- _PROBLEM STATEMENT_: When you reach the line with "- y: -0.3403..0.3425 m" in the listing below, transcribe it and each line after it up to and including the line with "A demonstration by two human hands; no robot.", exactly and with nothing else.

RECORDED DATA below:

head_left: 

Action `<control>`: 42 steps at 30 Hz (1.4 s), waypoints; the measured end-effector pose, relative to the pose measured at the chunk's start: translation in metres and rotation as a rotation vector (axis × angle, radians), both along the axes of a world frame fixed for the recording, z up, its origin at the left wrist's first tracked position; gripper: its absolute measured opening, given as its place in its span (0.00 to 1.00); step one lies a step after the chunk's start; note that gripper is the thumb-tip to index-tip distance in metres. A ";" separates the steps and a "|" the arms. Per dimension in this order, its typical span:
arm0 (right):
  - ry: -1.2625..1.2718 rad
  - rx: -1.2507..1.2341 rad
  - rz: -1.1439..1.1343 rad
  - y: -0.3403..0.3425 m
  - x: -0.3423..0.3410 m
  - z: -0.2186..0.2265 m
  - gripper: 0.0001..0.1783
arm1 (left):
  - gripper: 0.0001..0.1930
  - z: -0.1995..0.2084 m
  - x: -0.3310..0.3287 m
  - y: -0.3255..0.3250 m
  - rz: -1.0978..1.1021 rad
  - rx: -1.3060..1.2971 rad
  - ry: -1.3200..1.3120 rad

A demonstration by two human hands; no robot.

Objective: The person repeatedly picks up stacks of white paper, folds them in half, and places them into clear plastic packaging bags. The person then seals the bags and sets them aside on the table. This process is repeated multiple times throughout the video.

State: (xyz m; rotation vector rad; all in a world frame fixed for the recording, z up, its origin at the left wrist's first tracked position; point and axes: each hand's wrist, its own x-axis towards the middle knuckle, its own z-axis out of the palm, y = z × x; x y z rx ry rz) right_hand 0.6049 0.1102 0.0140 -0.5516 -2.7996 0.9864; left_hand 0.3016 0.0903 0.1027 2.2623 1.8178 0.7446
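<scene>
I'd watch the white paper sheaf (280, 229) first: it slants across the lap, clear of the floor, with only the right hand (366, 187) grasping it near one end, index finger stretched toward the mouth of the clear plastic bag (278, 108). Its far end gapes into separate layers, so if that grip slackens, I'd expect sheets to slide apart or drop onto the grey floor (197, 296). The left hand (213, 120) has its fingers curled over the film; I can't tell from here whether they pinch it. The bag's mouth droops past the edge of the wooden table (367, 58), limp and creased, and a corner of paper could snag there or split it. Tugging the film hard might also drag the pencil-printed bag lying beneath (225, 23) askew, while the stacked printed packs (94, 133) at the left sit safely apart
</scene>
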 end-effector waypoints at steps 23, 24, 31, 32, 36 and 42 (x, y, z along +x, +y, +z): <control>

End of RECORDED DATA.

- _ANSWER SECTION_:
  - y: -0.3403..0.3425 m
  - x: -0.3423..0.3410 m
  - z: -0.2186..0.2265 m
  - gripper: 0.0001..0.1783
arm1 (left):
  - gripper: 0.0001..0.1930
  - z: -0.1995..0.2084 m
  - x: -0.3310..0.3287 m
  - y: -0.3255..0.3250 m
  - rz: -1.0978..1.1021 rad
  - rx: -1.3060..1.2971 rad
  - ry: -1.3200..1.3120 rad

A demonstration by two human hands; no robot.

Here the exercise is finished.